Johnny Depp stars as Dr Will Caster, an artificial intelligence researcher who's part of a team that wants to create a sentient artificial machine. But his desire to do so isn't universally shared, with a splinter terrorist group (called RIFT) violently opposed to doing so.
When Caster's shot at an event as part of a simultaneous terror attack, it transpires the bullet's laced with polonium and he begins to succumb to radiation poisoning.
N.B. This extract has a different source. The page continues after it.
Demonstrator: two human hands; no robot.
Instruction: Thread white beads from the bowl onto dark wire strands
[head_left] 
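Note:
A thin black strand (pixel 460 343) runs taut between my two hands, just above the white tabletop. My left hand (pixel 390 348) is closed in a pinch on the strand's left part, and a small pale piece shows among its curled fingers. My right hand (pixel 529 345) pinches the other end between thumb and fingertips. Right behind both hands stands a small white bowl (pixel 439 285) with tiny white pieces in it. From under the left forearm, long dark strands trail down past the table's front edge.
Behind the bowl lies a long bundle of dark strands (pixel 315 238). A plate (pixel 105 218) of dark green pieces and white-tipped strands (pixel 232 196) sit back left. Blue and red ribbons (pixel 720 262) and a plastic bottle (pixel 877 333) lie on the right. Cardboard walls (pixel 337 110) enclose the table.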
However, this merely pushes Caster and his wife, Evelyn (Hall) ahead with their project to upload his consciousness to a computer.
Aided by long time friend, Max (Bettany), the project falters, but suddenly, Caster's consciousness takes hold, and grows, putting them all on a moral and physical collision course with the RIFT separatists.
Transcendence is a case of great ideas, great cast but terrible execution.
Pfister's eye as a cinematographer is clearly evident throughout, with some truly gorgeous shots on display, but it appears his aptitude as a director is somewhat lacking as the film lapses into cliched horror movie territory, having squandered an intellectually impressive premise.
Depp is comatose as Caster, before he actually becomes comatose as a version of 80s icon Max Headroom on a screen - he's no HAL that's for sure; Hall goes from desperate wife unable to let go to horrified at what she's created and Paul Bettany's Max is the worst offender - initially, fully on board with Caster's plan, but kidnapped by RIFT and appears to turn against him without any hint of reason other than being locked in a cage like a monkey by a Julian Assange blonde haired lead terrorist, played with dead behind the eyes by Kate Mara.
Lapses in logic and story-telling blight Transcendence, turning it from a great sci-fi premise to a schlocky B- movie fest that takes in cliches aplenty. Visually, it's mightily impressive and on an intellectual, it has pretensions above its director's grasp. For a techno-thriller, it veers more into plodding than riveting and dulls any initial interest with a lack of cohesion.
Ultimately, Transcendence is a wasted opportunity all round as it teeters into cliched sci-fi territory and revels in the hokum of science and wastes its cast instead of concentrating on solid story-telling.